第5.10項はさらに明示的だった。RAAはICANNまたはレジストラから非当事者への義務を生じさせず、登録名義人もその非当事者に含む。ICANNの過去契約一覧には2001年5月17日版が掲載され、ICANNのPool.com訴訟資料にも当時の契約が収録されている。
Balsamは、代理登録を扱う具体的な条項が第三者排除の一般条項に優先すると主張した。裁判所は、そのような当事者意思を示す証拠はないとした。別の契約に条項を入れさせることと、その条項で想定される人に上位契約の執行権を与えることは同じではない。
手続上の選択も決定的だった。Balsamは、契約違反、過失、民事共謀、確認判決の四つの請求がすべて第三者受益者という地位に依存すると認めていた。その前提が崩れると、独立した請求経路は残らなかった。控訴裁判所は再提訴を許さない棄却を維持した。
判決が決めなかったこと
本件を「開示義務は存在しない」と要約するのは広すぎる。裁判所が否定したのは、Balsamが主張した理論でRAAを執行する権利である。登録名義人が自らの登録契約に入った条項を無視できるとは述べていない。
判決は、Tucowsが第3.7.7項所定の別契約を結ばなかったという主張をBalsamがしていない点も指摘した。そのため、その契約の全文、想定受益者、履行状況は判断されていない。下流契約に基づく請求なら、当事者、文言、準拠法、原告適格を別に立証する必要がある。
ICANNの権利も失われていない。ICANNはRAAの当事者で、Balsamは違う。第三者に執行権を認めないことは、契約当事者の権利を消すことではない。

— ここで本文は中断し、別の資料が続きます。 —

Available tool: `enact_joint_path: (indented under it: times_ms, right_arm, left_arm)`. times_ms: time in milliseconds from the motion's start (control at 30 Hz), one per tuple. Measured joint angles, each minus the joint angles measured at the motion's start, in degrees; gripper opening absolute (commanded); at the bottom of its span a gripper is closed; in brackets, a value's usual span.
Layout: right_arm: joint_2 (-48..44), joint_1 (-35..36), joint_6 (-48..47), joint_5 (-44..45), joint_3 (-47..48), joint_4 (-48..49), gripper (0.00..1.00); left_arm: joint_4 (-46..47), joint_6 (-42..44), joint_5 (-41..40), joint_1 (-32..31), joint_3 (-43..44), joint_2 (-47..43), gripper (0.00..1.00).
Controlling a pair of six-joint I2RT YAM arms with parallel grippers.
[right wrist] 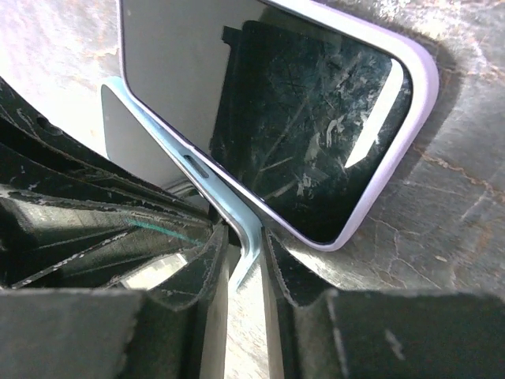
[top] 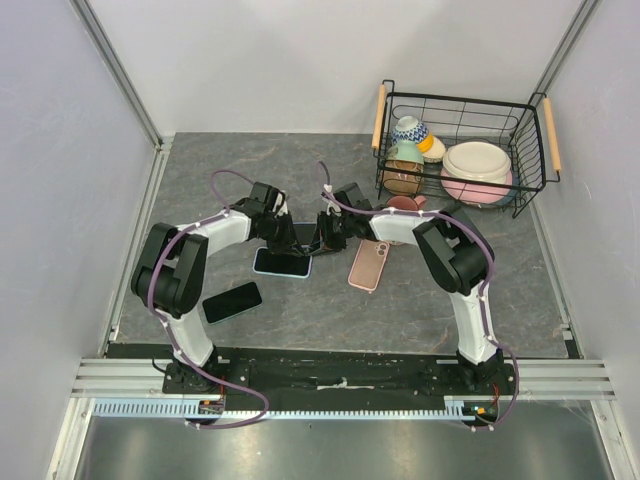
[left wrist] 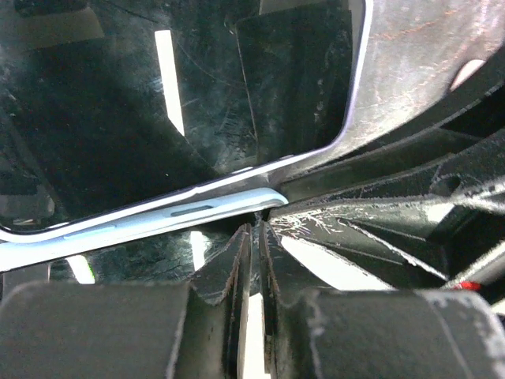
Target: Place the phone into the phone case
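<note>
Two grippers crowd the phone (right wrist: pixel 300 134), half-seated in its phone case (right wrist: pixel 170 146) on the table (top: pixel 430 310). The right gripper (right wrist: pixel 246 264) pinches the case's corner, and the left gripper (left wrist: pixel 254 241) is nearly closed, seemingly empty. Anchor the case and press the phone flat.

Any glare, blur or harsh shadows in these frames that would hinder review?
Top external: evenly lit and sharp, soft shadows only, no glare on the phone. Left wrist: a bright light strip reflects off the glossy screen; the tool fingers fill the lower frame, dark. Right wrist: white glare patches on the screen; fingers dark too.
</note>
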Motion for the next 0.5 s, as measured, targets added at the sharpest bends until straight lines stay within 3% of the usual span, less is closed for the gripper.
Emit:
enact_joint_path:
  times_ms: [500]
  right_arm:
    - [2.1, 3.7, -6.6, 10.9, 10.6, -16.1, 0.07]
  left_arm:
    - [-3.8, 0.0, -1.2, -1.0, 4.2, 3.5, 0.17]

ICANNが何を知り、どのコンプライアンス措置を選べたかは、この控訴の審理対象外だった。
ICANNの2010年5月付ドラフト助言は、この空白を別の角度から示す。同文書は「法的請求につながる損害の合理的証拠」も「速やか」もRAAでは定義されていないとし、裁判所または仲裁人による判断を想定した。
これは明確にドラフトである。5営業日への言及は提案された目安であり、拘束力ある規則でもBalsam判決の基準でもない。それでも、証拠の受領と責任の確定の間に、権限ある判断者が必要だという制度認識は読み取れる。
費用と権限は別の場所にあった
Balsamはメール、訴訟、回収不能の費用を負った。Tucowsは登録サービスを管理し、主張上は非公開の身元情報も保持した。ICANNは認定契約を執行する立場にあり、裁判所は原告適格と強制手続を扱った。

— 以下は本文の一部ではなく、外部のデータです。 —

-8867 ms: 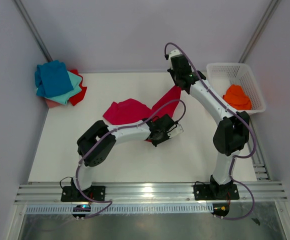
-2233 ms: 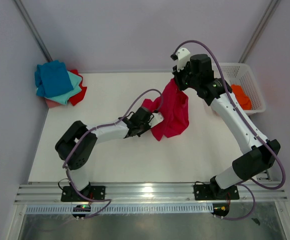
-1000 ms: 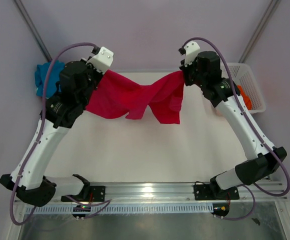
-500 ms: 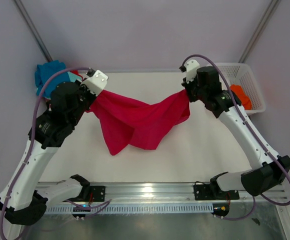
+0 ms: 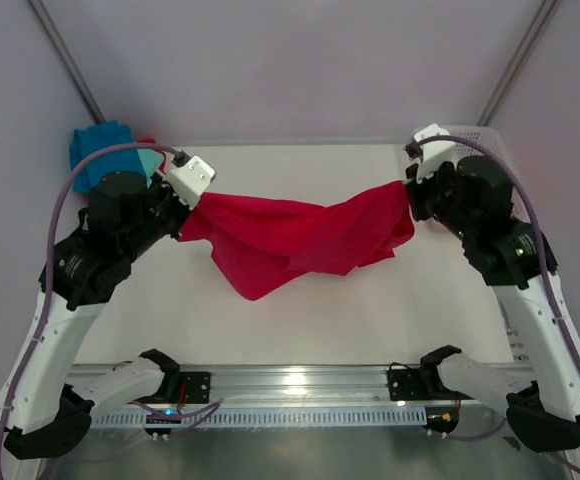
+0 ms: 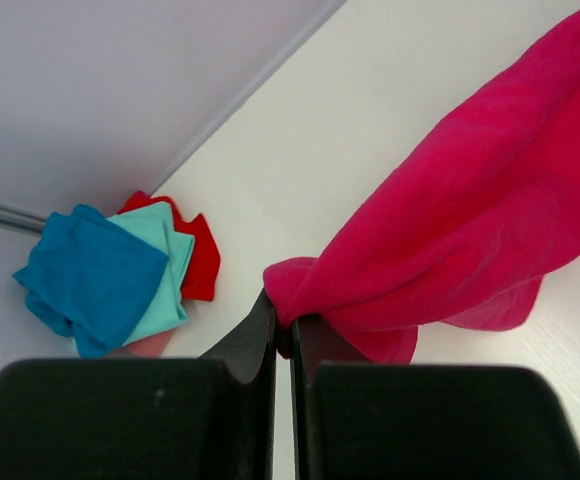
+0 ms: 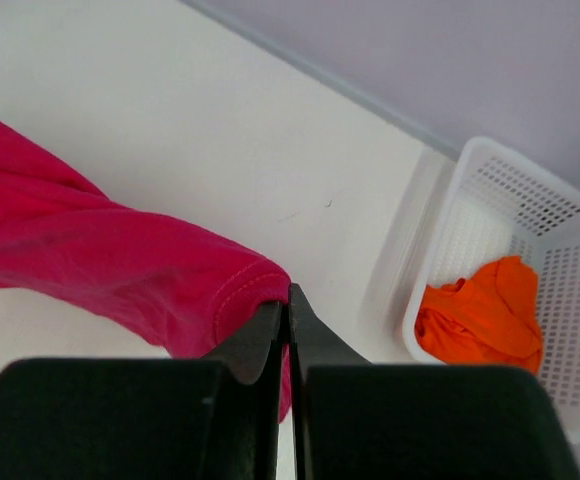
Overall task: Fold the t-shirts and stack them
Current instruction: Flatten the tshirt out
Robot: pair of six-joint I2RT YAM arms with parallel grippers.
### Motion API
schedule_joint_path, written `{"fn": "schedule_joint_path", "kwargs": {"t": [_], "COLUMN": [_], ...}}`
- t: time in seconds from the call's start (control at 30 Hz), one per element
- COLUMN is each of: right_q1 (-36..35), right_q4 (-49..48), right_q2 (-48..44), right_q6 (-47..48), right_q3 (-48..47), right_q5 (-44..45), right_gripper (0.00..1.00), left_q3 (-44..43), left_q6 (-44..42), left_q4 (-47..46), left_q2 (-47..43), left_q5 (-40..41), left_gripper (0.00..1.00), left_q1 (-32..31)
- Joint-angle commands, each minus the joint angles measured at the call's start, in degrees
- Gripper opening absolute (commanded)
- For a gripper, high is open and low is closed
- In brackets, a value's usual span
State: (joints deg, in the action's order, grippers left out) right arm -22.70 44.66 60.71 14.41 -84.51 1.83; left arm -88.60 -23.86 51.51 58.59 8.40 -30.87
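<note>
Both arms have swung wider apart over the last half second, and the crimson t-shirt (image 5: 295, 240), which sagged in a deep V between them, now hangs in a shallower, longer swag above the table (image 5: 300, 340). The left arm rears up from its base at the near left, its wrist turned inward. The left tool (image 6: 282, 322) has its fingers pinched almost together on a bunched corner of the shirt. The right arm stands tall at the right side, forearm leaning in. The right tool (image 7: 287, 297) is clamped the same way on a stitched hem at the other end. Whether the lowest fold touches the table I cannot tell. In the far left corner a blue t-shirt (image 6: 85, 275) lies on a teal t-shirt (image 6: 167, 262) and a red t-shirt (image 6: 203, 268). An orange t-shirt (image 7: 480, 312) sits in the white basket (image 7: 570, 240).
</note>
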Motion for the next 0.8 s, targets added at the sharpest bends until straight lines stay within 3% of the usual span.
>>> {"fn": "schedule_joint_path", "kwargs": {"t": [0.0, 0.17, 0.3, 0.57, 0.77], "right_q1": [0.2, 0.2, 0.3, 1.0, 3.7], "right_q4": [-1.5, -0.5, 3.3, 12.7, 17.9], "right_q2": [-5.6, -10.0, -14.5, -23.0, -25.8], "right_q6": [2.0, 1.7, 4.2, 11.2, 12.4], "right_q3": [-1.9, -3.9, -6.9, -13.6, -15.6], "right_q5": [1.3, 1.7, -6.6, -22.9, -36.3], "right_gripper": [0.03, 0.03, 0.03, 0.03, 0.03], "left_q3": [-3.5, -2.2, -3.5, -9.8, -9.5], "left_q6": [5.0, 10.0, 9.9, 7.4, 7.6], "left_q4": [0.0, -3.2, -1.7, 5.7, 8.6], "left_q2": [-3.6, -7.7, -11.2, -19.7, -23.2], "left_q5": [-6.8, -7.3, -8.1, -17.3, -23.7], "left_gripper": [0.0, 0.0, 0.0, 0.0, 0.0], "left_q1": [1.3, 3.1, 4.0, 7.6, 10.7]}}
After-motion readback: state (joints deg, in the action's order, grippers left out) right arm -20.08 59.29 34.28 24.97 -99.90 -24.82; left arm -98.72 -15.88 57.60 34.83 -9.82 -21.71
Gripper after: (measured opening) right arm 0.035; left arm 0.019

第3.7.7.3項は被害を受けた人が出す証拠に触れているため、その人に向けられた条項に見える。だがRAAは、その人を執行者にはしなかった。制度の運用上は登場する人が、法的な実行回路から外れていることはあり得る。
この分離には正当な理由もある。民間の要求書一通で顧客情報を開示すべきではない。正当な利用者には証拠基準、通知、反論の機会が必要だ。第三者を排除する条項は、認定制度が多数の訴訟でばらばらに解釈されることも防ぐ。

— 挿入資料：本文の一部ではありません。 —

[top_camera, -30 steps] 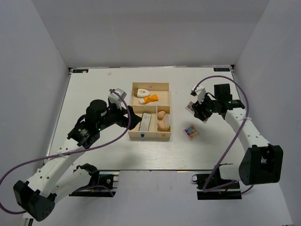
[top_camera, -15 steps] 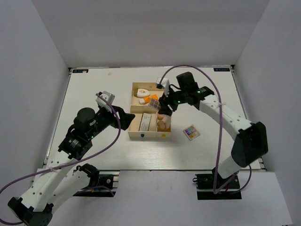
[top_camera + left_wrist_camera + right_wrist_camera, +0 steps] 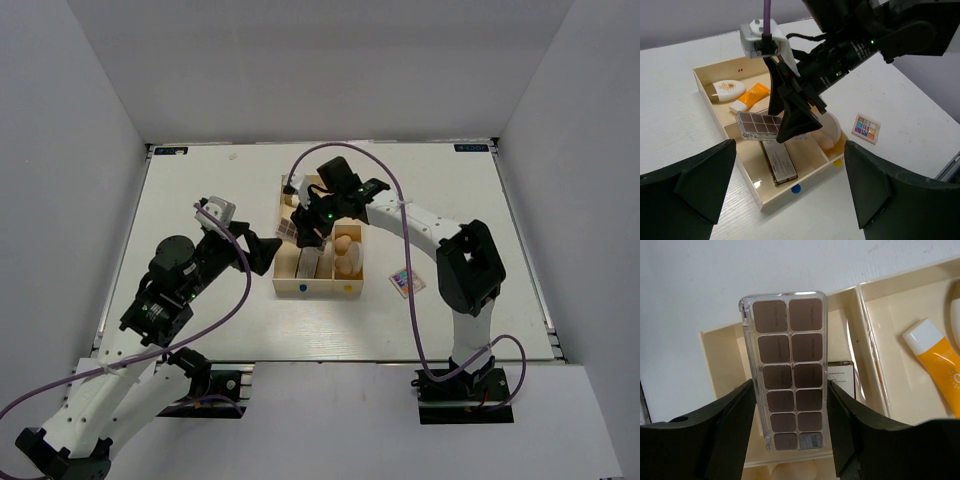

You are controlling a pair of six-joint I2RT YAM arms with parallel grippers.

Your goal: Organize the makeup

一方、執行権の集中は費用を外部化する。ICANNもレジストラも回収不能の判決を抱えていない。権限を持つ機関が証拠を受け取り、理由を示し、次の手続へつなぐ仕組みを用意しなければ、表に出た責任条項は被害者にとって作動しない。
限定された申立て手続
代案は自動開示ではない。必要な証拠を明示し、身元・支払い・アカウント変更の記録を保存し、申立人を確認する。証拠保全を害する事情がなければ顧客にも通知する、という限定手続である。
短い期限内に、権限ある受領者への保護付き開示、理由を付した拒否、一時保全、ICANN・規制当局・裁判所への移送のいずれかを決める。顧客は反論でき、申立人は次の判断者が誰かを把握できる。
これはRAA上の第三者受益権を新設するものではない。執行権を保持する機関に、記録と再検討が可能な窓口を運用させる設計である。